**Required work:** For the entries below, the result should be an exact transcription of the lines from the one with "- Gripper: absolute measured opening" up to and including the one with "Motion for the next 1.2", and only those.

**Saved data entries:**
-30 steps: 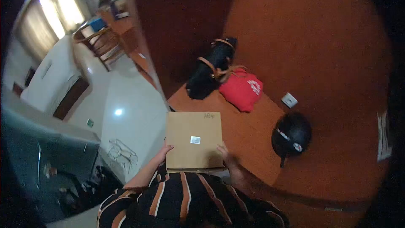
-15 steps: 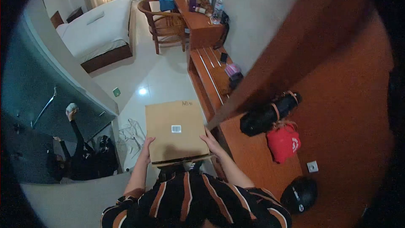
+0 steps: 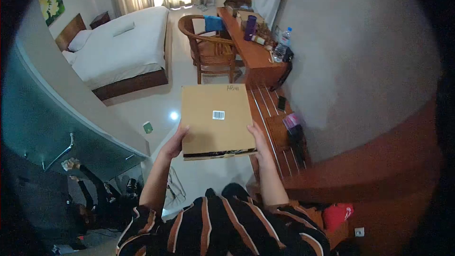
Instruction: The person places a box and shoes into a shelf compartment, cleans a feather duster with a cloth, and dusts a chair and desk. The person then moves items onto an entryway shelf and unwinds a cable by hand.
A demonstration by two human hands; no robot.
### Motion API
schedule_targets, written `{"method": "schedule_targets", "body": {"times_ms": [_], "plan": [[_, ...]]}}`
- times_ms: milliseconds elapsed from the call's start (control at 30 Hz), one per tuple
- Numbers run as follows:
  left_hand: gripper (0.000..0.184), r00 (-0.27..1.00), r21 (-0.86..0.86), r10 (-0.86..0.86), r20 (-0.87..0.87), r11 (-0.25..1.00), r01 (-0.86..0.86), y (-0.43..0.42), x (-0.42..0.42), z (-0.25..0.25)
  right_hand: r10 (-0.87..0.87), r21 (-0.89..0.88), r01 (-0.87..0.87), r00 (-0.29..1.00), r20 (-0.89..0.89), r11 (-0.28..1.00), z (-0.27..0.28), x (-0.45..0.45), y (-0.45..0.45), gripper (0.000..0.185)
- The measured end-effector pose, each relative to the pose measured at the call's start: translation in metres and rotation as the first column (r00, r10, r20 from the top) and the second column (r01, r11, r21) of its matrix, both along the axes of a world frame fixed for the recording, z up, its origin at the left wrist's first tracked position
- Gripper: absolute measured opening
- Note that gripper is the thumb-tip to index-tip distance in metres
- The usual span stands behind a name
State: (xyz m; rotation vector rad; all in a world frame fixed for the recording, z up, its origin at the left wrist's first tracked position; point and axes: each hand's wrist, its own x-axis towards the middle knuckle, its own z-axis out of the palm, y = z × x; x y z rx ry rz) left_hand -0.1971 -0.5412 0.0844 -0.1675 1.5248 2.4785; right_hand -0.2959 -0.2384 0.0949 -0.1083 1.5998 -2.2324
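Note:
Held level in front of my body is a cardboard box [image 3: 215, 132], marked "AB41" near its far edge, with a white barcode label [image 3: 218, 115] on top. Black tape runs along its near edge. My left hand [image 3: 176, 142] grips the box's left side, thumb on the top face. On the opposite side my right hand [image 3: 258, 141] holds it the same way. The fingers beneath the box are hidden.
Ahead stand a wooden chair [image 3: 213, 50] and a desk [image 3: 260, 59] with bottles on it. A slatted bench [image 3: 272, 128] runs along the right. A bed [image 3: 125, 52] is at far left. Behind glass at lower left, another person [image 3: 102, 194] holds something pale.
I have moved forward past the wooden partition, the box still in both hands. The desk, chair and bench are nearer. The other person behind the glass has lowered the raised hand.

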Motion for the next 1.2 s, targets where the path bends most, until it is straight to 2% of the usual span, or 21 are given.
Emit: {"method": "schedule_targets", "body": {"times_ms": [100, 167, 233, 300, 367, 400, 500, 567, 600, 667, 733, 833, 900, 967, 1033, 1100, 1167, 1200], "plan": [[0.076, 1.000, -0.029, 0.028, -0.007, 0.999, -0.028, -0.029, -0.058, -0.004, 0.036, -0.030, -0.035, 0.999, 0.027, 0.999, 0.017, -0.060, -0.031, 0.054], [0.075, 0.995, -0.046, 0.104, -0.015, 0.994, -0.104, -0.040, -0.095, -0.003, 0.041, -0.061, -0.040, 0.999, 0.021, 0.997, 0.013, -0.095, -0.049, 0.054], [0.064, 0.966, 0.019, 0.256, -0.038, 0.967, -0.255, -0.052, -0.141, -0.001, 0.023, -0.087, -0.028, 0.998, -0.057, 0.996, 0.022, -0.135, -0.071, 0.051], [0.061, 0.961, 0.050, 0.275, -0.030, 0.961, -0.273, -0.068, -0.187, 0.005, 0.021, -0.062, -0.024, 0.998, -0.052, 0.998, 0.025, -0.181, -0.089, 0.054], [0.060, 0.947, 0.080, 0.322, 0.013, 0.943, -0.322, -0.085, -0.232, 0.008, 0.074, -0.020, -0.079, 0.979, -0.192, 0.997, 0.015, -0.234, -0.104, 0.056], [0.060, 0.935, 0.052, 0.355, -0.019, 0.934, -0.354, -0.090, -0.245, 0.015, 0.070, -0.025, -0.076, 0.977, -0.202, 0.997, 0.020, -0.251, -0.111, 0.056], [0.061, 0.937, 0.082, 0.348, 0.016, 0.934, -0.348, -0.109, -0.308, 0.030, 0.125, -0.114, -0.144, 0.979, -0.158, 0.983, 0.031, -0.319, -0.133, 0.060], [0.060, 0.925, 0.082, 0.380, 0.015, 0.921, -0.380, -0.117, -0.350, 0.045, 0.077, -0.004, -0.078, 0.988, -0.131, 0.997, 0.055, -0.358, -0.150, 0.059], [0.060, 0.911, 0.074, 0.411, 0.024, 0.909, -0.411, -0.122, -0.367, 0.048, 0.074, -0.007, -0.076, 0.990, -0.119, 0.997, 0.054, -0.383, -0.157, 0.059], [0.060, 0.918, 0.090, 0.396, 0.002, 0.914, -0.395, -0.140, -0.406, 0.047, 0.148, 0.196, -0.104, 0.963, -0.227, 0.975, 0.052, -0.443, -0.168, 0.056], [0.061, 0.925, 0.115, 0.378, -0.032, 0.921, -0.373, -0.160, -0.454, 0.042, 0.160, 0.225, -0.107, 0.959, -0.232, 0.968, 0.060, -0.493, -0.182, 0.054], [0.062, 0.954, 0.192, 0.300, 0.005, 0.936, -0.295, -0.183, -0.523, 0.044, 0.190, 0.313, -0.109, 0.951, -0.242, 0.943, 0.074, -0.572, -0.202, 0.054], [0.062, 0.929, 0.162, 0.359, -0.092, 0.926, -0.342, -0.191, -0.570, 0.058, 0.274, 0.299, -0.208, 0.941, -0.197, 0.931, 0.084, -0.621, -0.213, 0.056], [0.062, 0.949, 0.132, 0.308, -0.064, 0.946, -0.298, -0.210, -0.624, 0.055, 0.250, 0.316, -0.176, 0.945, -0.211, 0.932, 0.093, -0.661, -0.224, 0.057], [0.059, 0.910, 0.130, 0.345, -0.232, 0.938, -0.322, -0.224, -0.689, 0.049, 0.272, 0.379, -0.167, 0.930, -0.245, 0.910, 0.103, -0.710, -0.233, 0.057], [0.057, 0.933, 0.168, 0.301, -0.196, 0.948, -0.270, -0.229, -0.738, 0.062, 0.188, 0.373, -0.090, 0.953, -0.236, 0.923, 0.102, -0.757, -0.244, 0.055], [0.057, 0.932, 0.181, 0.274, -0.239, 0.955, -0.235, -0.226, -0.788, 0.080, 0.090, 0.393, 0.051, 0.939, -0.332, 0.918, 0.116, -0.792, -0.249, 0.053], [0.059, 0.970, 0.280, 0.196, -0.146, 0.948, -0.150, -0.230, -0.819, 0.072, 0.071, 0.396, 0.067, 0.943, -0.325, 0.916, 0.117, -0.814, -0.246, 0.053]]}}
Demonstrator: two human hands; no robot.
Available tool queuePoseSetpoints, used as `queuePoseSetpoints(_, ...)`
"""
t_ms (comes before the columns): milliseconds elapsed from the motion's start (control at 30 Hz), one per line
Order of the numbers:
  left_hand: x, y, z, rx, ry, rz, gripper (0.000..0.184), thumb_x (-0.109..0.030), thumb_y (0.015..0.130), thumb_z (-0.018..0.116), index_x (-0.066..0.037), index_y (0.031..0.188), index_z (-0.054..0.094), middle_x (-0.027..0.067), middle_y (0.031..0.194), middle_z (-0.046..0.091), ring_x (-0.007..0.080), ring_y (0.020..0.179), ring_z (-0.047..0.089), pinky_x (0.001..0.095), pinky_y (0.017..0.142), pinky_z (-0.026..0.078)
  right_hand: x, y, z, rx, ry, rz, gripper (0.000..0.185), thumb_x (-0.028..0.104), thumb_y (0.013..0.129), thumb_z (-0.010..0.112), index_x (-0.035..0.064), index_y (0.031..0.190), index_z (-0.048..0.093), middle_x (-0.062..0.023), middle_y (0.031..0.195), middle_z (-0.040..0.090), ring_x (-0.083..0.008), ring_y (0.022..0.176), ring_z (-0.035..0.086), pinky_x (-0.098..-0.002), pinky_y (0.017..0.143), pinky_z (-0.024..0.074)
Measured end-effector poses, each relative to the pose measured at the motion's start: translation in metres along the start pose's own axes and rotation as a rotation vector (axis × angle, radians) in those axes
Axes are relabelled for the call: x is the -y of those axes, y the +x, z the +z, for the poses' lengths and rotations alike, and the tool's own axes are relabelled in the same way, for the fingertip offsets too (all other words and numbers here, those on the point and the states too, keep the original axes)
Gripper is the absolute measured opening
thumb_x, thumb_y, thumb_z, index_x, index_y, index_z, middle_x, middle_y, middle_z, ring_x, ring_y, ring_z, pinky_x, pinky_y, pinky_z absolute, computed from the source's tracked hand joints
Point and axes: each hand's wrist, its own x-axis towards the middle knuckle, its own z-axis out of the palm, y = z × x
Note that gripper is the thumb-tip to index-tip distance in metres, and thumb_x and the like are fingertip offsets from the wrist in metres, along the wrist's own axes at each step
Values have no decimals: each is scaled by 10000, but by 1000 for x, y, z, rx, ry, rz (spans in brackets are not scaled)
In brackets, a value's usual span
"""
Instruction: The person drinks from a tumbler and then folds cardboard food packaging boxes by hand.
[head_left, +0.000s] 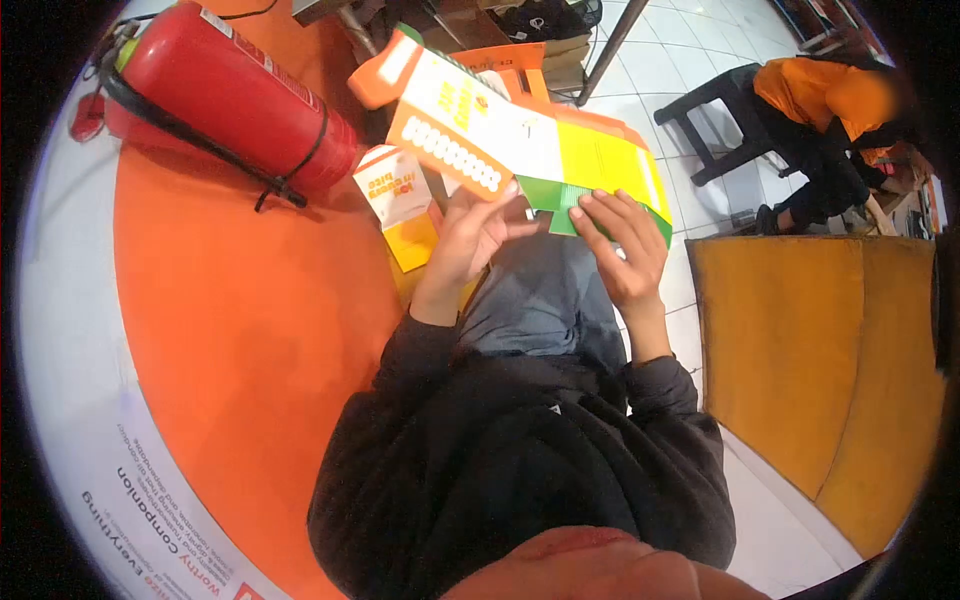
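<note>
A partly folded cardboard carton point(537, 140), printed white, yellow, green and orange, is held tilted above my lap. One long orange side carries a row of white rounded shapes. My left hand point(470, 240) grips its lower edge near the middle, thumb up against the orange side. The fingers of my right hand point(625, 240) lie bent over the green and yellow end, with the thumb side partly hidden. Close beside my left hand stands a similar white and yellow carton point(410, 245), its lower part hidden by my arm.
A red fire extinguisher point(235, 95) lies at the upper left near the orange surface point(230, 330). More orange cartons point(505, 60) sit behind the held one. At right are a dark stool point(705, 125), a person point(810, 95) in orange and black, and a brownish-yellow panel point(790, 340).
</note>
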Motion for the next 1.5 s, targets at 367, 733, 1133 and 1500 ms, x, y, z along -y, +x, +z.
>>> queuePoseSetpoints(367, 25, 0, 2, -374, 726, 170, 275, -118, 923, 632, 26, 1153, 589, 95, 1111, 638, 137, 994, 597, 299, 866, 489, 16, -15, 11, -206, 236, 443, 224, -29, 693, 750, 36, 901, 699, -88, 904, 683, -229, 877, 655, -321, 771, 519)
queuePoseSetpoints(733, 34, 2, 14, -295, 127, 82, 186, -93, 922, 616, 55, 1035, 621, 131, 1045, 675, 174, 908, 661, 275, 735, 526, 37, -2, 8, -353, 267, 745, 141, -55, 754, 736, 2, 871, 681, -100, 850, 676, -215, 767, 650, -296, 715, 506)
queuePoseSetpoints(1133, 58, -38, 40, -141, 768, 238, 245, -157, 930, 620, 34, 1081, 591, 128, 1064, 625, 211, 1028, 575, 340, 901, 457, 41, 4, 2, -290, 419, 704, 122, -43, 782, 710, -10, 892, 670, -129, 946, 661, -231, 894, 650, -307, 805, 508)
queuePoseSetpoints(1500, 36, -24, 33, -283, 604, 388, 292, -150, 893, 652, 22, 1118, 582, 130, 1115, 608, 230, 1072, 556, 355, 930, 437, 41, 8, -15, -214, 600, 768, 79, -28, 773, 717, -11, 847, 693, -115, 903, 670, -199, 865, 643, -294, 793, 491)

**Solution:**
- Gripper: absolute measured opening
- Note that gripper is the thumb-tip to index-tip distance in metres
- The usual span stands behind a name
State: (xyz m; rotation vector rad; all in a world frame fixed for the recording, z up, its origin at the left wrist's first tracked position; point and axes: each hand's wrist, its own x-axis towards the middle knuckle, its own z-axis out of the palm, y = z × x; x y z rx ry rz) left_hand -0.1971 -0.5412 0.0844 -0.1675 1.5248 2.4785; right_hand -0.2959 -0.2384 0.0949 -0.1083 1.5998 -2.2324
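Note:
Held level in front of my body is a cardboard box [image 3: 215, 132], marked "AB41" near its far edge, with a white barcode label [image 3: 218, 115] on top. Black tape runs along its near edge. My left hand [image 3: 176, 142] grips the box's left side, thumb on the top face. On the opposite side my right hand [image 3: 258, 141] holds it the same way. The fingers beneath the box are hidden.
Ahead stand a wooden chair [image 3: 213, 50] and a desk [image 3: 260, 59] with bottles on it. A slatted bench [image 3: 272, 128] runs along the right. A bed [image 3: 125, 52] is at far left. Behind glass at lower left, another person [image 3: 102, 194] holds something pale.
I have moved forward past the wooden partition, the box still in both hands. The desk, chair and bench are nearer. The other person behind the glass has lowered the raised hand.
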
Motion for the next 1.2 s, targets where the path bends most, until it is straight to 2% of the usual span, or 21 are given.

Nothing further is required of this output.